- Born: Adana, Turkey
- Education: Middle East Technical University (BS); University at Buffalo (PhD);
- Awards: FAME Jr Award (2015); Institute of Industrial Engineers Hamed K. Eldin Outstanding Early Career IE in Academia Award (2015); Pi Tau Sigma Gold Medal (2014); ASME Chao and Trigger Young Manufacturing Engineer Award (2014); National Science Foundation CAREER (2014); SME Outstanding Young Manufacturing Engineer Award (2014);
- Scientific career
- Fields: Bioprinting; Biomanufacturing; Tissue Engineering;
- Workplaces: Penn State University

= İbrahim Tarık Özbolat =

Prof. İbrahim Tarık Özbolat is a Turkish scientist and academic at the Pennsylvania State University (State College, United States).

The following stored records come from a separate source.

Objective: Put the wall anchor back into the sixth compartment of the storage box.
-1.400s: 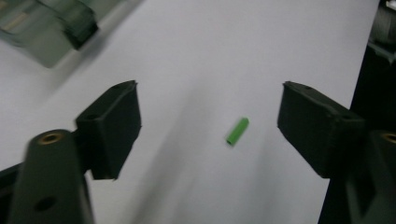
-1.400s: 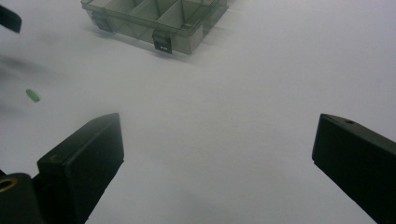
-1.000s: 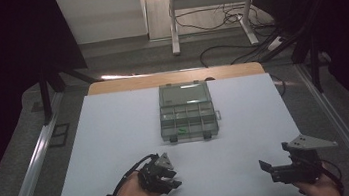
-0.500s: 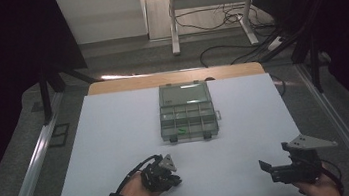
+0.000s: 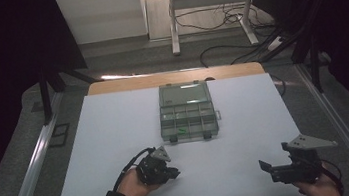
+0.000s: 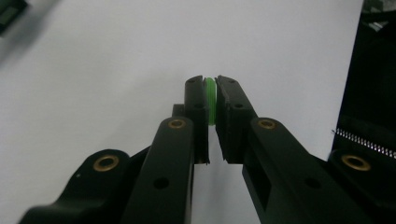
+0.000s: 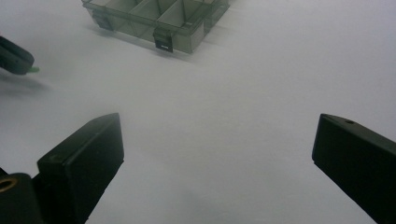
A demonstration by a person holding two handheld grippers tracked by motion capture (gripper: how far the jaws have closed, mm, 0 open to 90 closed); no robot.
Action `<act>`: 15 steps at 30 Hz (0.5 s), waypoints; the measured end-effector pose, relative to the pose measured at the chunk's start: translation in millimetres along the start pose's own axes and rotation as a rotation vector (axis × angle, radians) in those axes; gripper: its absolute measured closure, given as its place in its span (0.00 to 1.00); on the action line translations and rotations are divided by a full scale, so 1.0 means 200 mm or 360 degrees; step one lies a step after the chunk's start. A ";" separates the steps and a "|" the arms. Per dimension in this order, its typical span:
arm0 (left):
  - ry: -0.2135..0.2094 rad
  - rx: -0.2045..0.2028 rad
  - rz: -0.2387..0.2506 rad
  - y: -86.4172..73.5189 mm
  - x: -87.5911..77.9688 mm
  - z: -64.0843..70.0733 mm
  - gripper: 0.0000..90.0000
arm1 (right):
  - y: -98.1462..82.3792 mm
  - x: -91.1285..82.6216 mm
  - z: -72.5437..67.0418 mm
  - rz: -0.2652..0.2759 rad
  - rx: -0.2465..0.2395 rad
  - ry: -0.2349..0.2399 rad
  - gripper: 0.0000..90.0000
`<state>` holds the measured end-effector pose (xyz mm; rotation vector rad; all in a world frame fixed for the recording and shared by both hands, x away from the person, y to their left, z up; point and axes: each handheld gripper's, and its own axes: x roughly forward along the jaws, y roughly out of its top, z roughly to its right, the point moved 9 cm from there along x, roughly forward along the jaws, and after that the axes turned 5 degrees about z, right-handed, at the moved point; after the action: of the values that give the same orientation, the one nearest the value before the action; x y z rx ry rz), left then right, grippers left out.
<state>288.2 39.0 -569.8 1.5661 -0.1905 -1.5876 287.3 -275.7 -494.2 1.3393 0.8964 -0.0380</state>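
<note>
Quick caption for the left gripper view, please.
Left tongs shut on a small green piece above the white table.

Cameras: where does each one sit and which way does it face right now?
High view: above the person's side, looking forward and down on the white table and compartment box; both forearms enter from the bottom.
Left gripper view: rides the left gripper, looking along its jaws shut on a small green piece.
Right gripper view: rides the right gripper, jaws open, facing the box.
Shared: the high and right gripper views both show the box and the left gripper.
</note>
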 end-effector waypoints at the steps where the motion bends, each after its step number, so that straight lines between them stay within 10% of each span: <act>1: 0.0018 -0.0010 0.0014 0.01 -0.01 -0.01 0.93 | 0.00 0.00 0.00 -0.0002 0.0001 0.0001 0.02; 15: 0.0078 -0.0031 0.0126 0.12 -0.12 -0.08 0.93 | 0.00 0.00 0.00 -0.0008 0.0006 0.0000 0.02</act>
<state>309.2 46.9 -540.1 1.5616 -0.2073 -1.4844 287.7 -275.8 -494.8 1.3406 0.9003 -0.0434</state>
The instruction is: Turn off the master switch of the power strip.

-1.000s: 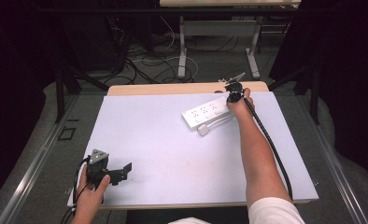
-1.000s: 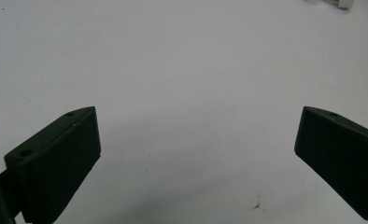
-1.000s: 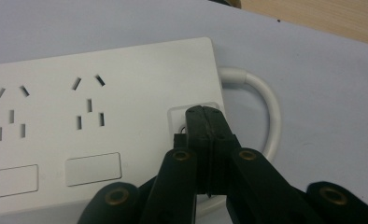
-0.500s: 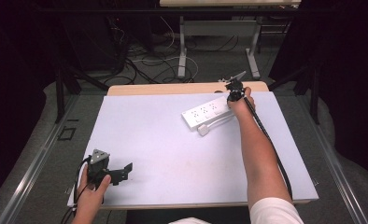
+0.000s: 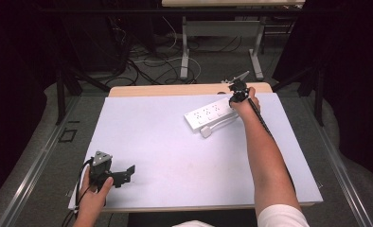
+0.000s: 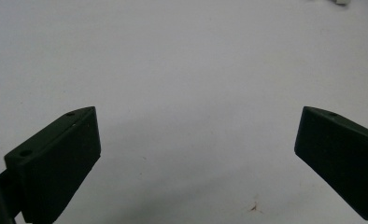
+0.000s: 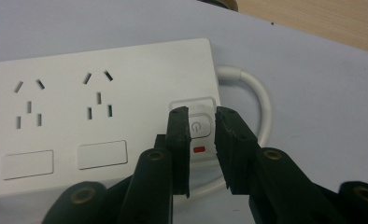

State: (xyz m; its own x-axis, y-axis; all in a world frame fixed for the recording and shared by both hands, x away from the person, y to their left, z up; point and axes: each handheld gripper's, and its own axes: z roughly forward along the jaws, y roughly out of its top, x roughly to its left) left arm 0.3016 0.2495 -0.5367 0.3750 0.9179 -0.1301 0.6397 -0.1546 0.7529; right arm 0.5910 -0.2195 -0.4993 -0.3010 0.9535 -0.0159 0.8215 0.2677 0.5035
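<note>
A white power strip (image 5: 208, 113) lies slanted at the back right of the table, its white cable (image 5: 221, 125) curling along its near side. My right gripper (image 5: 234, 97) points down at the strip's right end. In the right gripper view its jaws (image 7: 203, 114) stand a narrow gap apart over the power button (image 7: 197, 127). A small red light (image 7: 199, 150) shows below the button. The jaws have just been opening, and nothing is pinched between them. My left gripper (image 5: 125, 172) rests at the front left, jaws wide apart (image 6: 198, 126) over bare white table.
The white tabletop (image 5: 175, 156) has a wooden strip (image 5: 175, 90) along its far edge. Beyond it, table legs (image 5: 184, 52) and loose cables lie on the dark floor. The strip (image 7: 102, 116) shows two socket sets and two blank covers.
</note>
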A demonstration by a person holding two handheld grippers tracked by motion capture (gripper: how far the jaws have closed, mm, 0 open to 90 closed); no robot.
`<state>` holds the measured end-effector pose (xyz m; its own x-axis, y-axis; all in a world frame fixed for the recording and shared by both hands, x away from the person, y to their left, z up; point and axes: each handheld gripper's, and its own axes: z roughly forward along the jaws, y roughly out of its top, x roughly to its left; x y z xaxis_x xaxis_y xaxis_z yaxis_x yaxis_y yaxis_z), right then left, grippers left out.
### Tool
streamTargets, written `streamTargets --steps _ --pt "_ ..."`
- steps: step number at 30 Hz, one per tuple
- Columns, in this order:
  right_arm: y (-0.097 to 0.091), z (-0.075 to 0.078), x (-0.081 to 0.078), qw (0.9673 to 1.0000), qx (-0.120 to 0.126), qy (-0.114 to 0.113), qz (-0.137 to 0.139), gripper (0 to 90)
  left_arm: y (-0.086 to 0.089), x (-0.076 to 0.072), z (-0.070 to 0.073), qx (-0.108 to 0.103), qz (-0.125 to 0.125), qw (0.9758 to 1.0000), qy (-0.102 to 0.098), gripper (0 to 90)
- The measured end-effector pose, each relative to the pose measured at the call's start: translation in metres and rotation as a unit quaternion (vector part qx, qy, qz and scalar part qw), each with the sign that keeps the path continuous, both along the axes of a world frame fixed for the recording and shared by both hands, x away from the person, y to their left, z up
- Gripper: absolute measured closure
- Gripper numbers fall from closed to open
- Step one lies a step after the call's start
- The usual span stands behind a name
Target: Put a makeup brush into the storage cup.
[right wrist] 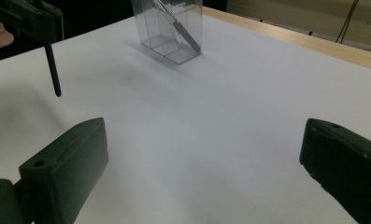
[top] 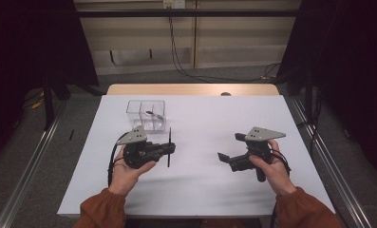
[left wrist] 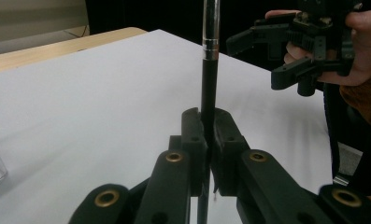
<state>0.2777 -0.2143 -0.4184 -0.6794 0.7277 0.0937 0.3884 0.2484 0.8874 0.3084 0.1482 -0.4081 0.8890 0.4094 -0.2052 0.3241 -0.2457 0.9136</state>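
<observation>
A white table with a wooden far edge carries a clear box standing near its far left corner.

My left gripper has its jaws clamped on a black pen that stands upright, a silver band partway up it. Beyond it, over the white table, my right hand holds the right gripper, jaws spread apart.
</observation>
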Motion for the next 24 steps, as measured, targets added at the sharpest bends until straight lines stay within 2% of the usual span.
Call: streamTargets --steps 2,7,13,16,24 --pt "-0.004 -0.001 -0.002 1.0 0.006 0.002 -0.003 1.1 0.0 0.0 -0.001 0.001 0.001 1.0 0.0 85.2" --pt "-0.018 -0.001 -0.009 0.9997 0.001 -0.003 -0.022 0.7 0.003 0.001 -0.001 0.0 0.004 1.0 0.001 85.3" --pt "-0.034 -0.007 -0.02 0.9993 0.015 -0.007 -0.032 0.5 0.007 0.005 0.002 -0.003 0.014 0.9999 -0.001 85.2" --pt "-0.04 -0.008 -0.022 0.9983 0.019 -0.016 -0.053 0.2 0.009 0.007 0.003 -0.004 0.019 0.9998 -0.002 85.2" --pt "-0.045 -0.016 -0.029 0.9976 0.02 -0.018 -0.064 0.5 0.014 0.014 0.009 -0.014 0.032 0.9993 -0.012 85.2"
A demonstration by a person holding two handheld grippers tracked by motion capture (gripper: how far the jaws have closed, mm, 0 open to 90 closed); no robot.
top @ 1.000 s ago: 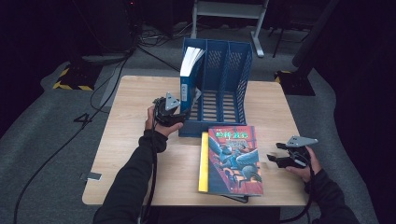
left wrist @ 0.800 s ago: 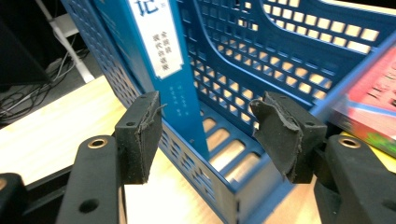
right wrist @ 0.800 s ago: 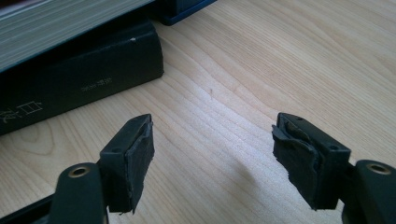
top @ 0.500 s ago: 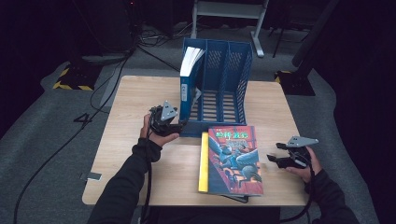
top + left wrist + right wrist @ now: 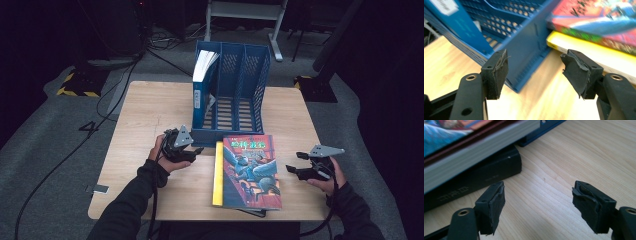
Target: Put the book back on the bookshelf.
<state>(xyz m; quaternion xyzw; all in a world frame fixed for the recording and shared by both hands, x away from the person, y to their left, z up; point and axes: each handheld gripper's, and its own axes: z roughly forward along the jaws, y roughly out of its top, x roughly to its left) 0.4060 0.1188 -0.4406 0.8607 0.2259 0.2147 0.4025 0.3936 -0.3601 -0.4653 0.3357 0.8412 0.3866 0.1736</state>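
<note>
A blue file rack (image 5: 235, 95) stands at the table's far middle, and a blue book (image 5: 202, 85) stands upright in its left slot. In front of it a colourful book with a yellow spine (image 5: 250, 172) lies flat on a black book (image 5: 474, 182). My left gripper (image 5: 197, 150) hovers by the rack's near left corner (image 5: 529, 50), left of the yellow spine (image 5: 594, 57). Its jaws have just been opening and hold nothing. My right gripper (image 5: 295, 162) stands open and empty just right of the flat books, low over the table.
The wooden table (image 5: 145, 115) has bare room to the left of the rack and along its right side (image 5: 574, 157). The rack's middle and right slots hold nothing. Cables and a metal stand (image 5: 245, 10) lie on the dark floor beyond.
My left hand has drawn back from the rack's left slot toward the near side of the table, and its jaws stand a little wider. The right hand has stayed put.
</note>
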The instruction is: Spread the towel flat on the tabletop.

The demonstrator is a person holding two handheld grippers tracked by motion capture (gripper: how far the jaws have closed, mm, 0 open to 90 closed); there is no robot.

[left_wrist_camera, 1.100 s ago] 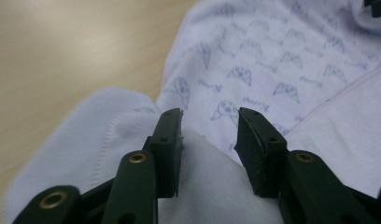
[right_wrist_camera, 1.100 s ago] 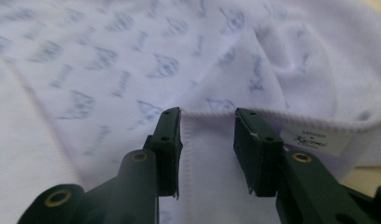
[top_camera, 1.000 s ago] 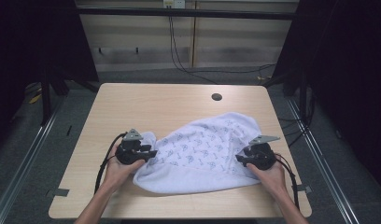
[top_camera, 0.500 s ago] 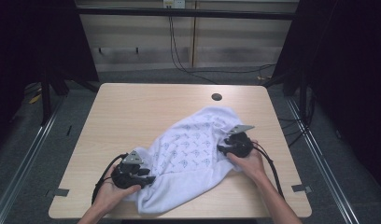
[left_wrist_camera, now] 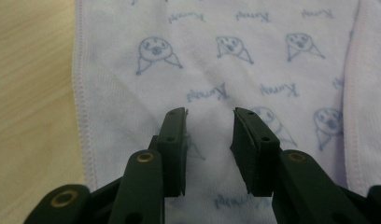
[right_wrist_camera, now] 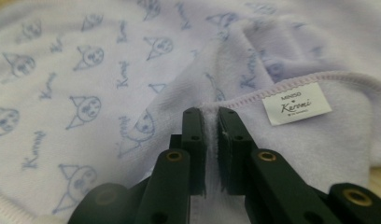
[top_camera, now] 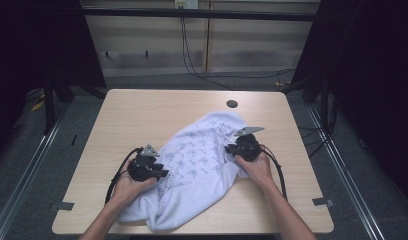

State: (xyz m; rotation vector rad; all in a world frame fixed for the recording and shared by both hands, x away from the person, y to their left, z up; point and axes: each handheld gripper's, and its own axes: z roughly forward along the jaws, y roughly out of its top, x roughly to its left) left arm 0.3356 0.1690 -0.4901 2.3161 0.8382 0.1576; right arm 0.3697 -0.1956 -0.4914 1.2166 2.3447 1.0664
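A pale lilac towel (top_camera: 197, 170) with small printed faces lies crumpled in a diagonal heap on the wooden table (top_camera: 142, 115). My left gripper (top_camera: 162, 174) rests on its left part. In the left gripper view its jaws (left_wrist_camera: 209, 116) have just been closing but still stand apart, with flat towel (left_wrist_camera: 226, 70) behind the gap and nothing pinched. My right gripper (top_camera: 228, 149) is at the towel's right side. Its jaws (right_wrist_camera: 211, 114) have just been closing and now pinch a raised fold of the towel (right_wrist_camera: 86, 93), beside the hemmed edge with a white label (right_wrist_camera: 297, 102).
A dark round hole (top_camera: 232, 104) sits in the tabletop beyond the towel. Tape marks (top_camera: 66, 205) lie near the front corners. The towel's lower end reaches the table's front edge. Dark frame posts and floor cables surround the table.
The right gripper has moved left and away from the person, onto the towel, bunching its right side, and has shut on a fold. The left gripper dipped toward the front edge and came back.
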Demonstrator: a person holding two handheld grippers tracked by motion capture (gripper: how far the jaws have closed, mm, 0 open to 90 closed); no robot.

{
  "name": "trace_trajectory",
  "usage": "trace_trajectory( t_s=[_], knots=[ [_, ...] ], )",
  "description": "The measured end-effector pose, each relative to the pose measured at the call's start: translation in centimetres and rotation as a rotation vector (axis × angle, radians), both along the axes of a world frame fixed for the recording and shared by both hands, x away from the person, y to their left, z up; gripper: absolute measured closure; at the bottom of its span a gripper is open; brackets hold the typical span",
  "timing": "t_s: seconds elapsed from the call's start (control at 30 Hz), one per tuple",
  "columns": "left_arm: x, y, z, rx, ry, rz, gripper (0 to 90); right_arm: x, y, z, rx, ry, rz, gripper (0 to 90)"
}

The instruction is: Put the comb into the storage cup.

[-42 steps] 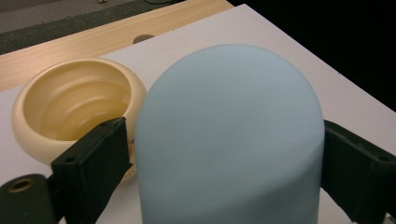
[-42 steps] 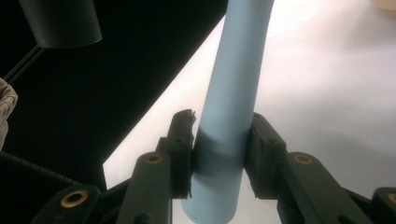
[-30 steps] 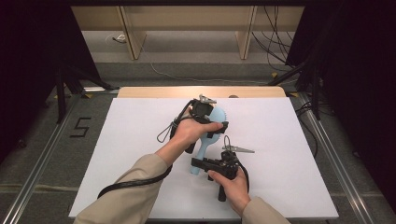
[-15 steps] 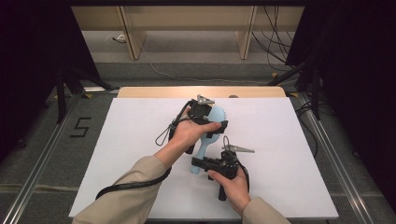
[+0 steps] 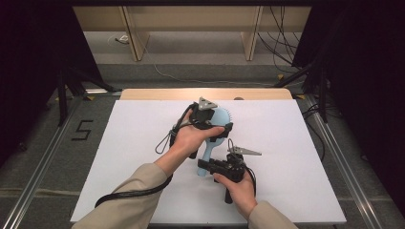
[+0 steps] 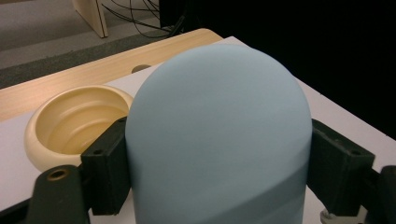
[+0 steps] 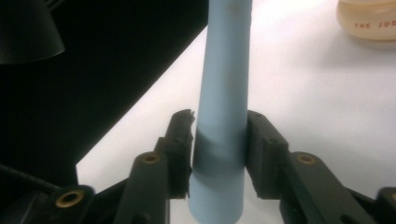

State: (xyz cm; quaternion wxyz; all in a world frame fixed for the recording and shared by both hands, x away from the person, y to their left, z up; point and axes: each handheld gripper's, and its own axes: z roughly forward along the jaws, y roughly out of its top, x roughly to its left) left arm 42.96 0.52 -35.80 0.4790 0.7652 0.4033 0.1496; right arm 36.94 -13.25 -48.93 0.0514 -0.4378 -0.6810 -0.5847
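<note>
The left gripper [image 5: 224,128] clamps the broad rounded head of a pale blue hairbrush [image 6: 219,140], near table centre, probably to steady it. At its ten o'clock in the left gripper view sits a cream bowl [image 6: 70,123]. At five o'clock from the head, the right gripper [image 5: 204,165] pinches the tapering handle. The brush is matte, smooth-backed, toothed along the rim.
</note>
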Motion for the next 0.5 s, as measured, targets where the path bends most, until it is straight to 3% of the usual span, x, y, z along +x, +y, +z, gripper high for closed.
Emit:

He specializes in manufacturing and tissue engineering, with numerous articles published in the context of bioprinting. He received his Ph.D. in Industrial and Systems Engineering from University at Buffalo, The State University of New York, New York, and dual B.S. degrees in Mechanical Engineering and in Industrial Engineering from Middle East Technical University Ankara, Turkey. He is the principal investigator for the Ozbolat Lab in the Millennium Science Complex at the Huck Institute of the Life Sciences.